Here’s another little function for some string parsing, whilst basic and limited has it’s uses. I needed something to parse some very simple text that we were getting from somewhere as part of an import. We needed to get the string values between a ‘start’ and ‘end’ string. It was never going to change format so I didn’t need to over complicate it, the text we were getting was similar to this for example:-
entry:value1:end…entry:value2:end…entry:value3:end
and so on…
CREATE FUNCTION [dbo].[fnFindStringMatchesBetweenSimpleStartAndEndStrings] (
@text NVARCHAR(MAX)
,@startString NVARCHAR(1024)
,@endString NVARCHAR(1024)
)
RETURNS @t TABLE (
StringMatch NVARCHAR(MAX)
)
AS
BEGIN
-- we'll use this to store our current 'start index' position
DECLARE @startIndex INT = CHARINDEX(@startString, @text)
-- and this will of course be the end index position
DECLARE @endIndex INT = CHARINDEX(@endString, @text, @startIndex + LEN(@startString))

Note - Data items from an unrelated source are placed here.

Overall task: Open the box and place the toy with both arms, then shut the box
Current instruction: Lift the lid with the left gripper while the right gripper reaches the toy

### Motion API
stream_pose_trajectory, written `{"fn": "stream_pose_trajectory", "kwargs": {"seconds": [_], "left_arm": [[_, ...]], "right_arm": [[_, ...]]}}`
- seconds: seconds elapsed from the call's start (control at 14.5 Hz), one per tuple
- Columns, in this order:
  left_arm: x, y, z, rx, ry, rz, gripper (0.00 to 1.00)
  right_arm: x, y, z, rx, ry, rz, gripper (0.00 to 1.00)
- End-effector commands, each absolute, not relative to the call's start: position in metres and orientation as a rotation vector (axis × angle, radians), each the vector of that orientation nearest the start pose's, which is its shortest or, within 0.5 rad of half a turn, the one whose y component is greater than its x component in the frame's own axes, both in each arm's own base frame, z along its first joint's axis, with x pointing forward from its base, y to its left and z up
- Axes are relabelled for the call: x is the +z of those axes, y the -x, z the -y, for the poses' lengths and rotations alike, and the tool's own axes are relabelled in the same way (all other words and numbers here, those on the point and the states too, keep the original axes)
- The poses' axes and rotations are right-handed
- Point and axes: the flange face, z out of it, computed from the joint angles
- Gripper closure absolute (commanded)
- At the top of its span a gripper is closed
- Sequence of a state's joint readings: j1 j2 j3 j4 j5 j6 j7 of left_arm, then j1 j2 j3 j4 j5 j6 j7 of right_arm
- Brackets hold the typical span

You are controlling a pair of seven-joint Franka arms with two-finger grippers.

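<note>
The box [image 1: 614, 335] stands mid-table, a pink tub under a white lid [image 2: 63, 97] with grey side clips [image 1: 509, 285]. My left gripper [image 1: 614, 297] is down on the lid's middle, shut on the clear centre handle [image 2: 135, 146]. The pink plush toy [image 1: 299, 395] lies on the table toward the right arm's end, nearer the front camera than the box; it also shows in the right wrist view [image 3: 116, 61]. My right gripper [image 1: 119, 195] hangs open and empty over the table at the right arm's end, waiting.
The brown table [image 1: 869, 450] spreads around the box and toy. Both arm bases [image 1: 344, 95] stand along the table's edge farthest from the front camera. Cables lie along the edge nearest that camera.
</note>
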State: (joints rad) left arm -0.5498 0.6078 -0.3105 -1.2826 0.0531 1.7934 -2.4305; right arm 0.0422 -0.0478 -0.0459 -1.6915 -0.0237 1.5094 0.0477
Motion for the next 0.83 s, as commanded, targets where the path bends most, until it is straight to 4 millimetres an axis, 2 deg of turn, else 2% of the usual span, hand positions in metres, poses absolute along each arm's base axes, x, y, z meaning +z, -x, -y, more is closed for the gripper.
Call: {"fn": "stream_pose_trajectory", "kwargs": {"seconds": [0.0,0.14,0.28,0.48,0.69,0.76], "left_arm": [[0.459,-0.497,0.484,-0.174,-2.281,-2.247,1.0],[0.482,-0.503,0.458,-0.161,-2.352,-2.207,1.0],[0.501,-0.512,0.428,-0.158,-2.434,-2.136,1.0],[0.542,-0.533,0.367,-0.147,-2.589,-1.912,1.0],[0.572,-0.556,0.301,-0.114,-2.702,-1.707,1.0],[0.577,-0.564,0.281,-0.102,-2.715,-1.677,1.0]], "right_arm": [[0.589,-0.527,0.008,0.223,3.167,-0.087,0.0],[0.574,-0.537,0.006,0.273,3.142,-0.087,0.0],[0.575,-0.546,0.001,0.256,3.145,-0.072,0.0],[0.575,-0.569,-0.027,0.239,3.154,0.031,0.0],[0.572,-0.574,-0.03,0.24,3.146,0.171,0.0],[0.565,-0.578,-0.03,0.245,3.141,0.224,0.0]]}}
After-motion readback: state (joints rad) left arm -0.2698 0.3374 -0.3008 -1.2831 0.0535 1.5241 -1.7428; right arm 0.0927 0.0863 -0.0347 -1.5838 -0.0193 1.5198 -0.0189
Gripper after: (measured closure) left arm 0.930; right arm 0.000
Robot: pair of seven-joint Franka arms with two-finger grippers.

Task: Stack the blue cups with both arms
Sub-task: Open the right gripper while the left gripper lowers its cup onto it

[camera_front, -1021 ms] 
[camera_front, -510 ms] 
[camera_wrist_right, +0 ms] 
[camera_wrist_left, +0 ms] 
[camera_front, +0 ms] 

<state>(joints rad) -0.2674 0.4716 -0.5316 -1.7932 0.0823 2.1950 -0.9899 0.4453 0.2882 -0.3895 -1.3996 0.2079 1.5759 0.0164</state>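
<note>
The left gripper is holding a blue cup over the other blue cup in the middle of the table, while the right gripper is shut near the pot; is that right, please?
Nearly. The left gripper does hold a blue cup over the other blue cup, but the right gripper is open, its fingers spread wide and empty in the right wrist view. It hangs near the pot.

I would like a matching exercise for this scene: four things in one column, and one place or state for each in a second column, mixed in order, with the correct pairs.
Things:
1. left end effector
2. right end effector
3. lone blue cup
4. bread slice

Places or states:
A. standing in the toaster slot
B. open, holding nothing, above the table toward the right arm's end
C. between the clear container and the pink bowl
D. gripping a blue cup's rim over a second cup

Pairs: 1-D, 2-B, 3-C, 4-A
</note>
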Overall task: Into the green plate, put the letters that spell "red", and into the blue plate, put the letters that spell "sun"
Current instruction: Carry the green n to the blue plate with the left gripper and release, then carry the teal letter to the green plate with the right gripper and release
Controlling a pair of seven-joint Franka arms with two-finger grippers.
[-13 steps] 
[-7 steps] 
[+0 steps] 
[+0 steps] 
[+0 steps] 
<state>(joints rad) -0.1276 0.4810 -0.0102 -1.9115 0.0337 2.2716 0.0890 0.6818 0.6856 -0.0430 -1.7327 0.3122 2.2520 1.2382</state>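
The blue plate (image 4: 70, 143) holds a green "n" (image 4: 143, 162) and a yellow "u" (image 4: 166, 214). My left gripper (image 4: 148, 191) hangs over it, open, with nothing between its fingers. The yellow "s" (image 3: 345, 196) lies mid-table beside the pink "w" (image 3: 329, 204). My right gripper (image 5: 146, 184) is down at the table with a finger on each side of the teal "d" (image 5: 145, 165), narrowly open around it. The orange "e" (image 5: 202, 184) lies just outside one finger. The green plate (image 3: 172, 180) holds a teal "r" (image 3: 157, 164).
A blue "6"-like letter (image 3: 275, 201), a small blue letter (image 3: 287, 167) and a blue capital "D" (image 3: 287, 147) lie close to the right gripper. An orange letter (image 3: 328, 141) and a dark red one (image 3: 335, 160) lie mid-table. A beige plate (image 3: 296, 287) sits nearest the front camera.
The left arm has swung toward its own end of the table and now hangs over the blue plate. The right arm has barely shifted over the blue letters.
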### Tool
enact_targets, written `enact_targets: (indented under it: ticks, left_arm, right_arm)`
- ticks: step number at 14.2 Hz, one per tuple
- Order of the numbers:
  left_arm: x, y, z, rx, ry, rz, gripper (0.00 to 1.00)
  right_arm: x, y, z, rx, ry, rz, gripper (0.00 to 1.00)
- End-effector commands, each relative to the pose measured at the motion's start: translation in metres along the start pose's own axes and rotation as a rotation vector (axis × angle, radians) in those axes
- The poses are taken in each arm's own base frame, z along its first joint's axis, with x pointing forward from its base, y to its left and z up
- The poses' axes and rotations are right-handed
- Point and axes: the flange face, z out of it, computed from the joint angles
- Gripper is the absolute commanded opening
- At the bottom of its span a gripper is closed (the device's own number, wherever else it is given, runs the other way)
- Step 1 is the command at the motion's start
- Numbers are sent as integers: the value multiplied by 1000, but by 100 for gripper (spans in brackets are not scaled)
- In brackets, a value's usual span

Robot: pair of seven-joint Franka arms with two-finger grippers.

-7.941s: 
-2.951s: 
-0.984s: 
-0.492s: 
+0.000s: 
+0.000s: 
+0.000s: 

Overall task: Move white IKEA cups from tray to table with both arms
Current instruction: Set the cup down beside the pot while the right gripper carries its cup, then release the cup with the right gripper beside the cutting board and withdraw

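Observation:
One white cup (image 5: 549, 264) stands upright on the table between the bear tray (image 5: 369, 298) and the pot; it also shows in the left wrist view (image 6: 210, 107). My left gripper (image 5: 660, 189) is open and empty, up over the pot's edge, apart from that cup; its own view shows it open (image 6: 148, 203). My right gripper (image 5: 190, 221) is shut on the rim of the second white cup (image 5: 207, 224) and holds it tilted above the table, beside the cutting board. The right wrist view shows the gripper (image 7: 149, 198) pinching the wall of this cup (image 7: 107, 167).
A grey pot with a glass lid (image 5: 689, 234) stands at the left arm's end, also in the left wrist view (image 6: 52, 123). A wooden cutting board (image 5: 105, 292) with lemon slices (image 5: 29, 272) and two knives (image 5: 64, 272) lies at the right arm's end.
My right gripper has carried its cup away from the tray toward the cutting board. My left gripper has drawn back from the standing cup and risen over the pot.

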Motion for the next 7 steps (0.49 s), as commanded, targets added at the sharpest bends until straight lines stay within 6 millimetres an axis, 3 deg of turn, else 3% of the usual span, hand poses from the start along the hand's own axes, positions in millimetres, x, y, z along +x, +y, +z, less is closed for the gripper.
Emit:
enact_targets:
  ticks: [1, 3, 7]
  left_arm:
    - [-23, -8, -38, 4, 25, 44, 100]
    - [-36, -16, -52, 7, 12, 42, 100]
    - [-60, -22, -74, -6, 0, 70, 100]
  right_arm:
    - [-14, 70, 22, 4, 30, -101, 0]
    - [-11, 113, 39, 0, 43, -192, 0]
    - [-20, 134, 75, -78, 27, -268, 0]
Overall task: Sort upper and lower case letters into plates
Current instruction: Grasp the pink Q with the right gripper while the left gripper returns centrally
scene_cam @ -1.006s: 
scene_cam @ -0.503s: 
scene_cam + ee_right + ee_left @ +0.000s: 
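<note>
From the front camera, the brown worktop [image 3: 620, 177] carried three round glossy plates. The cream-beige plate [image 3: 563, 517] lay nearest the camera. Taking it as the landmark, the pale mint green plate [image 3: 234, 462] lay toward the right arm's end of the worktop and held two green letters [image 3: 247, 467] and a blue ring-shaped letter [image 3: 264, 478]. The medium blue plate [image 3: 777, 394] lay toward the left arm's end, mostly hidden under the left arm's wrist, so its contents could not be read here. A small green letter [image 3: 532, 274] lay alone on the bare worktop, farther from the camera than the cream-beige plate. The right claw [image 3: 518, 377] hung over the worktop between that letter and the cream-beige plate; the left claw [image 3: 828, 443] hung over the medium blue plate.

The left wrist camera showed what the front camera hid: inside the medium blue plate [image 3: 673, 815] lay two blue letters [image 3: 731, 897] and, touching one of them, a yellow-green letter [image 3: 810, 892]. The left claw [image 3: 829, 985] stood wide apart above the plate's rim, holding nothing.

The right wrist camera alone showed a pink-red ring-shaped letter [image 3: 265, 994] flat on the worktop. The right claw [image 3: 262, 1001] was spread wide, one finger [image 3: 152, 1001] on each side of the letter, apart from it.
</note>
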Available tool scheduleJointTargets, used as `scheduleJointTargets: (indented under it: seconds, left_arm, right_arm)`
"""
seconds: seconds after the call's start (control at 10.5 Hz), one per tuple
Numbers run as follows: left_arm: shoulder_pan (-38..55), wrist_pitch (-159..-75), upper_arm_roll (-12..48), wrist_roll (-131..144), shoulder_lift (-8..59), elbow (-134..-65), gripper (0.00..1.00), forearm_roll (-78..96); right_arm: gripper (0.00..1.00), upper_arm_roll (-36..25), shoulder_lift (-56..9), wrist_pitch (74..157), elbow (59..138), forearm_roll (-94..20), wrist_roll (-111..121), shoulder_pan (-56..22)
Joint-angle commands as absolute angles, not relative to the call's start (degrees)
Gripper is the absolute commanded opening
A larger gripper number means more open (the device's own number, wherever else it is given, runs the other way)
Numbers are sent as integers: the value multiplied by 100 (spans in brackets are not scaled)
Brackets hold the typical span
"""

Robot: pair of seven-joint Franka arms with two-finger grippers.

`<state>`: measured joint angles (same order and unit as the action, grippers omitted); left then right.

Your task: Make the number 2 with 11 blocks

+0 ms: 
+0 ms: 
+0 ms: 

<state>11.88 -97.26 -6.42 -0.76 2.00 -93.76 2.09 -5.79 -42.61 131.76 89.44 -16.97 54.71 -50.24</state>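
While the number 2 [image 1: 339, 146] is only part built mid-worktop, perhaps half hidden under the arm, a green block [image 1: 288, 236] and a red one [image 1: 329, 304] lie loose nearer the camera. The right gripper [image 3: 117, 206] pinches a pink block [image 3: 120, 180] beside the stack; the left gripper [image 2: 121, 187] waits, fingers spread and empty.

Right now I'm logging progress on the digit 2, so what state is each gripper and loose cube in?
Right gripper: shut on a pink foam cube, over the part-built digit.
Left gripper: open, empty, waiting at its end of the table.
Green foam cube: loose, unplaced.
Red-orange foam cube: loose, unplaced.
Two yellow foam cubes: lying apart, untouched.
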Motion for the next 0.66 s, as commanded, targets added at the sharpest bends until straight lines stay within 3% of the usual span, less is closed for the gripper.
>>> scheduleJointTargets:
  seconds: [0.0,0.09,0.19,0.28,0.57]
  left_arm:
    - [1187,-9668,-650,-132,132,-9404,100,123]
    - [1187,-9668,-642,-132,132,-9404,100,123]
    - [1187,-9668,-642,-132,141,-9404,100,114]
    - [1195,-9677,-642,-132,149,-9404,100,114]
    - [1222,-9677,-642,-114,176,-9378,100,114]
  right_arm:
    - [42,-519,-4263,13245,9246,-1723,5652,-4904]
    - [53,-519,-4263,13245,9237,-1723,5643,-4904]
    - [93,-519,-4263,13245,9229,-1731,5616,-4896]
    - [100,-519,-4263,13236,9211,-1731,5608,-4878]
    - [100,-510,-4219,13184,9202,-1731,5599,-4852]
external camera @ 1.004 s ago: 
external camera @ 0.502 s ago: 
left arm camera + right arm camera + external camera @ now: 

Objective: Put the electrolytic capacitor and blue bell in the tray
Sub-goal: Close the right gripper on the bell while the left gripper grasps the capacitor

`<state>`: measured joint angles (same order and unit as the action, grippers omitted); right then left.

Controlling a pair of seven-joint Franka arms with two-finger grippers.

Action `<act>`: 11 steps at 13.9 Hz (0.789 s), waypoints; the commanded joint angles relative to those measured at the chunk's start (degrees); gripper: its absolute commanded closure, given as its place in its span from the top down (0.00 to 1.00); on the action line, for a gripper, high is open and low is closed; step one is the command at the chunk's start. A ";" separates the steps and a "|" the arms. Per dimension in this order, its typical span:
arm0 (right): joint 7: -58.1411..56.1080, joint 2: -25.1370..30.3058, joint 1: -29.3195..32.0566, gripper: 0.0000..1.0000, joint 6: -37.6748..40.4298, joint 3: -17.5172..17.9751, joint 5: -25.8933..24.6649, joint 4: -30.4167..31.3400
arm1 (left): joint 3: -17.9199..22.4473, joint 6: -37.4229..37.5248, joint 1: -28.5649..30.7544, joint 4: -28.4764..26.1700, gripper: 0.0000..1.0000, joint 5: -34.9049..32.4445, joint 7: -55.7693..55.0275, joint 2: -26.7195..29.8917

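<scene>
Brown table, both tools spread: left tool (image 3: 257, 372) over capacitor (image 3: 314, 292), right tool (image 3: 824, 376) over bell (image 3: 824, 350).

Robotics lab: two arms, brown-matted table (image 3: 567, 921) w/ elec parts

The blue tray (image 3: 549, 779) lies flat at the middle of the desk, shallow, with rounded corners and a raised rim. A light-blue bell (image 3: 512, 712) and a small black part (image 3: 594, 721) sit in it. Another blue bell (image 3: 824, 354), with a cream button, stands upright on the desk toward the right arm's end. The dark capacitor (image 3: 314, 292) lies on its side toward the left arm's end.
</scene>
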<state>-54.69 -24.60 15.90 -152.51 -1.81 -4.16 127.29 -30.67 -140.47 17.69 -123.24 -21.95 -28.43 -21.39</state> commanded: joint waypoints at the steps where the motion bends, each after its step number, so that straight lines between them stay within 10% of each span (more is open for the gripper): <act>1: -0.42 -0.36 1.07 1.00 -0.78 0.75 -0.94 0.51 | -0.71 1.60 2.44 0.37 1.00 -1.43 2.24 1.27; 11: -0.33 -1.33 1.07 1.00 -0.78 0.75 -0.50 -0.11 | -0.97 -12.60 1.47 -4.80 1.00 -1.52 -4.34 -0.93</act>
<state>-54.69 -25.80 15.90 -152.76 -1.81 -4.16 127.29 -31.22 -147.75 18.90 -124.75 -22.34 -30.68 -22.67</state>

-- now loop through and get the rest, until no more are found
WHILE @startIndex > 0 AND @endIndex > 0
BEGIN
-- save our match
INSERT INTO @t (
StringMatch
) VALUES (
SUBSTRING(@text, @startIndex + LEN(@startString), @endIndex - (@startIndex + LEN(@startString)))
)
-- next positions
SET @startIndex = CHARINDEX(@startString, @text, @endIndex)
SET @endIndex = CHARINDEX(@endString, @text, @startIndex + LEN(@startString))
END
-- send back our matches (if any)
RETURN
END
So to use the function to find the ‘value**’ strings inbetween the ‘entry:’ and ‘:end’ strings you would use:-
SELECT
StringMatch
FROM
dbo.fnFindStringMatchesBetweenSimpleStartAndEndStrings(N'entry:value1:end...entry:value2:end...entry:value3:end', N'entry:', N':end')
The function just returns a simple table with a single column ‘StringMatch‘ with all the values:-
- value1
- value2
- value3
As I mentioned earlier this function is simple and limited, so you couldn’t use it for parsing text that could have nested ‘start’ and ‘end’ strings for example. That being said, I am a firm believer in writing the least amount of code to solve a specific purpose and in this particular case to extend the function to parse nested strings would have added a little performance hit and for no reason – essentially I would be writing redundant code.
What would you do in this case, would you make it more advanced and write the redundant code or not?